12-08-2021 No puede dejar de llamar la atención la sucesión de visitas de muy alto nivel en el ámbito de la seguridad interna y nacional de los Estados Unidos que han llegado a México desde junio pasado.
Esta semana, después de la llamada del presidente López Obrador con la vicepresidenta Kamala Harris, estuvieron con el canciller Marcelo Ebrard el consejero de seguridad nacional, Jake Sullivan, y el secretario de seguridad interior de Estados Unidos, Alejandro Mayorkas. Antes habían estado, entre otros, el propio Mayorkas, la vicepresidenta Harris, los principales mandos de la CIA y también el jefe del comando norte de la defensa, Glen D. Vanherck.
Hay que insistir en un punto que no se suele comprender con claridad en México: para Estados Unidos somos parte, más allá del TMEC u otros acuerdos, de su política interior. Y para la administración Biden, que aún está construyendo su agenda con la región, pocas cosas, en la propia política interior, son más importantes que la migración y el control de la seguridad en su frontera sur. No hay tema en el que insista más la derecha republicana y el trumpismo, que en el migratorio que argumentan que está desbocado y pone en riesgo la seguridad y la salud de los estadounidenses. No es así, pero lo cierto es que la administración Biden no se puede dar el lujo de mantener vivo en la agenda un tema que a todas luces le daña electoralmente y que tampoco puede tener una solución sencilla y unilateral.

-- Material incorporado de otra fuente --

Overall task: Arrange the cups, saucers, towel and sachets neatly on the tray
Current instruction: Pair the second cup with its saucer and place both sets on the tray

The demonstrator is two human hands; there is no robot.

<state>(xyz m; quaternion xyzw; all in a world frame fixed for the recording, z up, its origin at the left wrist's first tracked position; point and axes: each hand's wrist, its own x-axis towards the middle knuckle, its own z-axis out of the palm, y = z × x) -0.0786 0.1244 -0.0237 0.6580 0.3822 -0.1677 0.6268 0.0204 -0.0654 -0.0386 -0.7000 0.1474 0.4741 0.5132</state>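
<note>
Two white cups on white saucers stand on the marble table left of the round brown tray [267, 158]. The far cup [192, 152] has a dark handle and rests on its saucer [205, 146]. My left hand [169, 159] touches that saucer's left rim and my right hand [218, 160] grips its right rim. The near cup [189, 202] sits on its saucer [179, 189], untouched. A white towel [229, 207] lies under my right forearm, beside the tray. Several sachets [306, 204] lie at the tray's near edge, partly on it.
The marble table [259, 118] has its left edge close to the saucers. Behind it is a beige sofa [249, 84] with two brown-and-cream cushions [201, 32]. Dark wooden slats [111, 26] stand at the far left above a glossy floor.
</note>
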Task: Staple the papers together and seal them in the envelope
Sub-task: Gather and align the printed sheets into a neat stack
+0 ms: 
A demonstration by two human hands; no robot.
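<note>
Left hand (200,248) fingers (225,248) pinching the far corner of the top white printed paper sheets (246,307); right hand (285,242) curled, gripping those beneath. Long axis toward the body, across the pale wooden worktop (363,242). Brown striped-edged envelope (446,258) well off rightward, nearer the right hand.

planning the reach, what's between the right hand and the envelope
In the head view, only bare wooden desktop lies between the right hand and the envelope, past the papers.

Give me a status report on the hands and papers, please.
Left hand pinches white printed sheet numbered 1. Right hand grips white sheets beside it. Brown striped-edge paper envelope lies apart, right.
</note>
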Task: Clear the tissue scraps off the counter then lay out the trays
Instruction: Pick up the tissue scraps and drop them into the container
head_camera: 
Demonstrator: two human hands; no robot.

Los flujos migratorios están marcados por la necesidad y la crisis que viven los países centroamericanos y también México. Pero las agencias de seguridad de EU están convencidos de que esos flujos, ocasionados por la crisis, están manejados por el crimen organizado, con ramificaciones que nacen en distintas naciones centroamericanas y que en México manejan estructuras que están relacionadas con otros delitos, como el narcotráfico.
Lo que está sucediendo en Chiapas es paradigmático al respecto. Más allá de la prescindencia del gobierno local ante este y otros fenómenos, lo cierto es que el crimen organizado ya se hizo cargo de las rutas de tráfico de gente, desde la frontera sur a la norte, y en el camino no sólo mueven migrantes sino que también los secuestran, extorsionan, utilizan como carne de cañón, explotan sexualmente.
Hace tiempo que los polleros de antaño han dejado de tener el control de esas rutas que hoy están en manos de las principales organizaciones criminales. La violencia que se vive en Chiapas, sobre todo en los Altos y en la zona fronteriza está directamente ligada con la presencia de esos grupos. Un grado de violencia e inestabilidad que, desde hace meses, ya ha llevado a la advertencia de que podría estar gestando un nuevo estallido similar al de 1994, pero con nuevos componentes: en esta ocasión existen, como entonces, intereses políticos y grupos armados altamente ideologizados, pero el nuevo factor distorsionador es la disputa del crimen organizado en la zona con dos vertientes íntimamente unidas: el tráfico de drogas y el de personas.
En esa región los viejos grupos ligados al cártel de Sinaloa, al Chapo Guzmán, se han encontrado con la presencia de grupos en ocasiones afines, pero generacionalmente distintos, ligados a los Chapitos, y a la creciente incursión del Cártel Jalisco Nueva Generación. Lo que vimos en Pentalhó, es una expresión de ese fenómeno. El asesinato del fiscal para temas indígenas, Gregorio Pérez, o los ataques a miembros de la Guardia Nacional, una consecuencia del mismo.
Las autoridades estadounidenses de seguridad (y por supuesto también las mexicanas) saben que no pueden acabar con ese tipo de migración manejada por el crimen organizado sin romper las redes del mismo. Y no se pueden romper redes del crimen organizado sin enfrentarlo, sin unidades operativas y de inteligencia realmente dedicadas a ese combate (combate: conflicto destinado a establecer el dominio sobre un oponente, no hay otra forma de definirlo).
Eso es lo que se está discutiendo, negociando, y en ese camino se pueden y deben incluir muchas otros temas: desde la energía hasta las leyes laborales, desde los beneficios que puede tener México con el nuevo plan de infraestructura aprobado en el congreso estadounidense hasta las medidas de implementación del TMEC.
En ese camino, México tiene cartas que jugar pero también compromisos por cumplir. La actual estrategia de seguridad debe ser modificada porque así no se pueden romper las redes del crimen; si queremos alinear nuestra economía con el despegue estadounidense que propiciará el plan de infraestructura, tendremos que cambiar la política económica y realmente abrir el país a las inversiones y darles seguridad cotidiana, jurídica y laboral; en ese proceso se debe enmarcar la política energética, uno de los dos o tres componentes claves de cualquier proceso de integración económica y comercial con Estados Unidos y Canadá. Y esa política energética demanda el cumplimeitno de los acuerdos de París y de los firmados comercialmente por México... Y establecidos en nuestra Constitución.
La oportunidad es enorme y el trabajo que está haciendo la cancillería, en este sentido, encomiable. Pero esto no trata sólo de diplomacia, sino de alinear políticas y estrategias en un sentido único y coherente.